Many contractors also appeared to be fed up with the logistical side of dealing with umbrella companies. One in four (23 percent) of all contractors working through umbrella companies say they are dissatisfied with their umbrella company, compared to 46 percent who are satisfied. One key area of concern is business expenses, which most contractors now cannot claim from their umbrella company: 55 percent were dissatisfied with this.
Andy Chamberlain, Director of Policy at IPSE, said: “Contractors are the most productive part of the crucial self-employed sector, which overall contributes more than £300billion to the UK economy every year. Not only that: they are absolutely vital for economic recovery, providing invaluable flexible skills to businesses getting back on their feet and adapting. But just when this sector is needed most, it has been hamstrung by the changes to IR35.
“This research shows the devastating impact the changes to IR35 have had on contractors, needlessly compounding the financial damage of the pandemic and the unnecessary gaps in support. Now, just when contractors are needed most – amid mounting labour shortages across the UK and particularly in haulage – government decisions have driven out a third of the sector.

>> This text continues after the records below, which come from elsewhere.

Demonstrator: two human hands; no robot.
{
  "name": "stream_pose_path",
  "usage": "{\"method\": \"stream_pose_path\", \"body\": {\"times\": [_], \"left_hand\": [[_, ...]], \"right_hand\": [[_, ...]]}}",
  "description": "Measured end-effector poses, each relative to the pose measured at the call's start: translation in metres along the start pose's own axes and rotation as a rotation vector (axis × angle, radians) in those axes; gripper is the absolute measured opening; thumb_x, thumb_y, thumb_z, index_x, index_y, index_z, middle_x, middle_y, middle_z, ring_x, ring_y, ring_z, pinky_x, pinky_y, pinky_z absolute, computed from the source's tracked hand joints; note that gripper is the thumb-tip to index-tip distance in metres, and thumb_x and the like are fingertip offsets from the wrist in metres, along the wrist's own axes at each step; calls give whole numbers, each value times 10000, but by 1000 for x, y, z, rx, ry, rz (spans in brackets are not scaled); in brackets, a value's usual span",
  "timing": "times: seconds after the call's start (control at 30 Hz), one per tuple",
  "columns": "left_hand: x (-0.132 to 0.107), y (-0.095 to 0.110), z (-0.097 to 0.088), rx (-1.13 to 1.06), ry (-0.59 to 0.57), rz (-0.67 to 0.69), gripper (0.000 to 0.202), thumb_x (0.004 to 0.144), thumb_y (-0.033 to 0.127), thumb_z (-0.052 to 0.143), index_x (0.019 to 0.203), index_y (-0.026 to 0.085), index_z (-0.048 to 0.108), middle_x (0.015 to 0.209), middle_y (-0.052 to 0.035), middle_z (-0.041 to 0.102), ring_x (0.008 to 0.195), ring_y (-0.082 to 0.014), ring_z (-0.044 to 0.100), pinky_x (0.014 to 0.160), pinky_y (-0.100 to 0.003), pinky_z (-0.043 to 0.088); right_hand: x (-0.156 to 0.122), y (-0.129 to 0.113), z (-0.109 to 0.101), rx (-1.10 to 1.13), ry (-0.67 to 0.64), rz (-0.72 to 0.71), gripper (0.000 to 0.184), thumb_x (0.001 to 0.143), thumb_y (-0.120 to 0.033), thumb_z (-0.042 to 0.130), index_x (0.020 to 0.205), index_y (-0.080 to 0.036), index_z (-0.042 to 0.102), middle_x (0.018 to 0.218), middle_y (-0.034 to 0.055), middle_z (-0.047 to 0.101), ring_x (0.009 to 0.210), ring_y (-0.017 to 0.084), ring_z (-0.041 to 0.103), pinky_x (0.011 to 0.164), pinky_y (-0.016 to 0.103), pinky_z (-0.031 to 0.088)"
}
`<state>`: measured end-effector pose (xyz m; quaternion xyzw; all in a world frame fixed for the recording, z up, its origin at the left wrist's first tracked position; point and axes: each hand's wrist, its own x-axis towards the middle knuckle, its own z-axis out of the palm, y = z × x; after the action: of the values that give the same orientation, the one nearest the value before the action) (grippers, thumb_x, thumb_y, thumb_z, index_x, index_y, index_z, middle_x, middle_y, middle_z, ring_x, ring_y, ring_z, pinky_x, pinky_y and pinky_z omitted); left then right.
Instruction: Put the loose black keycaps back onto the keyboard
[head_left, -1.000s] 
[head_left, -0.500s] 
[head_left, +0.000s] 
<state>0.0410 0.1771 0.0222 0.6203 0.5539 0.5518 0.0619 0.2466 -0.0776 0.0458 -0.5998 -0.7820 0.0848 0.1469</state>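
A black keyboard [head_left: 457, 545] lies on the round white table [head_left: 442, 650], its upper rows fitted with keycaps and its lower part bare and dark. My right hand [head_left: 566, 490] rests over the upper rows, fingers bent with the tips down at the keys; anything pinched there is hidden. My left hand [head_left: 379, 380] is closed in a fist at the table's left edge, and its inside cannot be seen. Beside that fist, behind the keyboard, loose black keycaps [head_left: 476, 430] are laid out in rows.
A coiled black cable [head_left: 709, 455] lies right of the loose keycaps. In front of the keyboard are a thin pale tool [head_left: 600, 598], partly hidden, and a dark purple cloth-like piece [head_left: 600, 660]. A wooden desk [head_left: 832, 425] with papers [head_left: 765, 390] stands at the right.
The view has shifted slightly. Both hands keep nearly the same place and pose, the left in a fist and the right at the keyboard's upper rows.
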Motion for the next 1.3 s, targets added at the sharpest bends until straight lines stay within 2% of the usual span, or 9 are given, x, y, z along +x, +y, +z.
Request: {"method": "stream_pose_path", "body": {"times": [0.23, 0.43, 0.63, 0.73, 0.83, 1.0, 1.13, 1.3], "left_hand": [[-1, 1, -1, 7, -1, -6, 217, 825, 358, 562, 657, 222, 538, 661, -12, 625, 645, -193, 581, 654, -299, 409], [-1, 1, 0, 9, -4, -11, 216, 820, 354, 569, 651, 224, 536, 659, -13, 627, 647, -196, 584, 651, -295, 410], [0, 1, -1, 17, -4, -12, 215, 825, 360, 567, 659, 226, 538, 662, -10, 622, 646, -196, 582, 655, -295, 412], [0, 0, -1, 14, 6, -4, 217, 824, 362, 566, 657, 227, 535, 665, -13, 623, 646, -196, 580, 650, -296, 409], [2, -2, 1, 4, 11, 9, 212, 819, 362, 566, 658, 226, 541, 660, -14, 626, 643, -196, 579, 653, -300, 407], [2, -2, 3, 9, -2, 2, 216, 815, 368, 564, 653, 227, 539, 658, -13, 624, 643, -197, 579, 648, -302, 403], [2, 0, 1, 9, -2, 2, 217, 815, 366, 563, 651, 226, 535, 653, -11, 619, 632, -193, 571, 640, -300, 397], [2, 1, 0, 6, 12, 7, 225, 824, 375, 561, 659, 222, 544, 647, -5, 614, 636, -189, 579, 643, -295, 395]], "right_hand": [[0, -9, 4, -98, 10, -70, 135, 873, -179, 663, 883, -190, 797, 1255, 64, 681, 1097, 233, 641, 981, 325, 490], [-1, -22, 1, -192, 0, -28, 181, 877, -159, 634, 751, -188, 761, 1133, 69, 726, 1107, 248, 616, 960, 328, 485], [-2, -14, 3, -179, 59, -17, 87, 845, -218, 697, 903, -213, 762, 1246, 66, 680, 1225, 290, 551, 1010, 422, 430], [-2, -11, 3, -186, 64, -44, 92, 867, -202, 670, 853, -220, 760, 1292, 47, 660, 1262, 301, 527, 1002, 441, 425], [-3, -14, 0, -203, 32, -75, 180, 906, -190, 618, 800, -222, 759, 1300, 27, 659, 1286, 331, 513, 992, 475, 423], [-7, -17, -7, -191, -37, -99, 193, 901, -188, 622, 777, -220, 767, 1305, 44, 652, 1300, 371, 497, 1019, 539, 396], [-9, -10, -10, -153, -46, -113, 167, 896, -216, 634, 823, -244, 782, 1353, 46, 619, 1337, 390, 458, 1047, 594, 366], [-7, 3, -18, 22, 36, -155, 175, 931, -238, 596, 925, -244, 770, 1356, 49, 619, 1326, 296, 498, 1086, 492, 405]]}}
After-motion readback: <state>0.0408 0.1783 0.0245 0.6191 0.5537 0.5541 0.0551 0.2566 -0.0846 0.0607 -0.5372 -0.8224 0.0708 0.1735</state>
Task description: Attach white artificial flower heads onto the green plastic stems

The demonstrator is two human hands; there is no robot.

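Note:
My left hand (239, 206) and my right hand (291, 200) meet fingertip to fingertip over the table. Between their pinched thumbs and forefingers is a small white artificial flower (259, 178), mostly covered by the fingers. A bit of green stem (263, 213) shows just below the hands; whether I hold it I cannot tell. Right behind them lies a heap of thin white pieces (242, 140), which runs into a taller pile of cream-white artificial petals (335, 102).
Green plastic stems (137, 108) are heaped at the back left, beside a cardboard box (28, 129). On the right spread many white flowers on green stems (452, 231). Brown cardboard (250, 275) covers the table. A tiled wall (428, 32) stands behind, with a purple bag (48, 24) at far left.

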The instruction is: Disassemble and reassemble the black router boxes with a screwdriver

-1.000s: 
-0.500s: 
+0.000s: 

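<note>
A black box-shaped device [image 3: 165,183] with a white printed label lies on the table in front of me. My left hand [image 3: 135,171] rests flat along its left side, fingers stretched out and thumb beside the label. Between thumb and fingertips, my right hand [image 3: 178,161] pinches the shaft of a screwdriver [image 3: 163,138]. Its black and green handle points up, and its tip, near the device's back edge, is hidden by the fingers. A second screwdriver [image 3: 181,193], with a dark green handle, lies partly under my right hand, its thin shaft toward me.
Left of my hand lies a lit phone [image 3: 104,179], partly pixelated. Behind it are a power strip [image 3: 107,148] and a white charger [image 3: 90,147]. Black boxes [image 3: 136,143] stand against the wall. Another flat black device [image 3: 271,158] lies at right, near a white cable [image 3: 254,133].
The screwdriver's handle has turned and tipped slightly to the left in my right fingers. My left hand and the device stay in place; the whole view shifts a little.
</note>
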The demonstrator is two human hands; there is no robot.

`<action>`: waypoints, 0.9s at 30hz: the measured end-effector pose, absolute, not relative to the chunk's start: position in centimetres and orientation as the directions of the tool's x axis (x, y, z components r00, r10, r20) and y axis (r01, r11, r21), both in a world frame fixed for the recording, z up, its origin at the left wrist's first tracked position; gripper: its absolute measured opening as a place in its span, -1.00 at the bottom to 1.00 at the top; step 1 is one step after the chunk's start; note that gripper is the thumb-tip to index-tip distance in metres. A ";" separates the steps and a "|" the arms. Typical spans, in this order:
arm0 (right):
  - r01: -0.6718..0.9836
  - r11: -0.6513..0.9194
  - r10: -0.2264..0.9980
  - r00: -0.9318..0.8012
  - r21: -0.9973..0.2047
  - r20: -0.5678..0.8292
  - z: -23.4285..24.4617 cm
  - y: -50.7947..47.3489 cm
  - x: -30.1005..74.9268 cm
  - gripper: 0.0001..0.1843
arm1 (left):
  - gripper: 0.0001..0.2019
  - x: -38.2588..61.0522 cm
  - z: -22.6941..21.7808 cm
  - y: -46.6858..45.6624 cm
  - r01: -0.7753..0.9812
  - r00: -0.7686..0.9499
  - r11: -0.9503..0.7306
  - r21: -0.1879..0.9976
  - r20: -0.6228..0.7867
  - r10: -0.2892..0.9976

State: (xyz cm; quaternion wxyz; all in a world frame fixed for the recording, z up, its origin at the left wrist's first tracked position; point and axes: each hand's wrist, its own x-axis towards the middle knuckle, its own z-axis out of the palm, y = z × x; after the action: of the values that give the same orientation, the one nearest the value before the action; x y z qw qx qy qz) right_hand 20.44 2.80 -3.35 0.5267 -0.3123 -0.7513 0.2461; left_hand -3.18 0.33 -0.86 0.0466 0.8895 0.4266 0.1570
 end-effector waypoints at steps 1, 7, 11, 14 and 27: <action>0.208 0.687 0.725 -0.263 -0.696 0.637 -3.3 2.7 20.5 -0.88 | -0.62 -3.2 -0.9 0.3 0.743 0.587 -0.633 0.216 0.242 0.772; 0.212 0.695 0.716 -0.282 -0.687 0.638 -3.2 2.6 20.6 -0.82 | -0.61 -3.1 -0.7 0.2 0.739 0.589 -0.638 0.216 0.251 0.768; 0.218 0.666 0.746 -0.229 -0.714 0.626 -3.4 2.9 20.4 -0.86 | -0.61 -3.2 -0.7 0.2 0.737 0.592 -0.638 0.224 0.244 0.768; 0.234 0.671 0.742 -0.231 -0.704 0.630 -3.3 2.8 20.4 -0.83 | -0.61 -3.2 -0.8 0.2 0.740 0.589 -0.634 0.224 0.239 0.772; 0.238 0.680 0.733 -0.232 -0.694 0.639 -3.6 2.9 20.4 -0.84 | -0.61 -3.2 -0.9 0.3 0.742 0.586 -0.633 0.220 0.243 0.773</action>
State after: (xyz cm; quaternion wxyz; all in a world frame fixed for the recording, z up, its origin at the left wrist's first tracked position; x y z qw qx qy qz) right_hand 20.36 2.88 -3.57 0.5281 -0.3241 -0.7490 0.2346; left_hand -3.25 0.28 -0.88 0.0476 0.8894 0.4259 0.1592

“Not only have the changes to IR35 driven large parts of the contracting sector out of self-employment: they have made things needlessly and enormously more complex for those who remain. Contractors now find themselves with myriad different and complex ways of working – each with its own pitfalls. They are now divided between those still managing to work outside IR35, those working through unregulated – and sometimes unscrupulous – umbrella companies, those working inside IR35 for less pay and with no rights, and others now on client or agency payrolls.”
Mr Chamberlain concluded by urging the Government to “clear up” the IR35 mess. IPSE notes it was “keen” to work with the state on this but ” it must take it seriously.”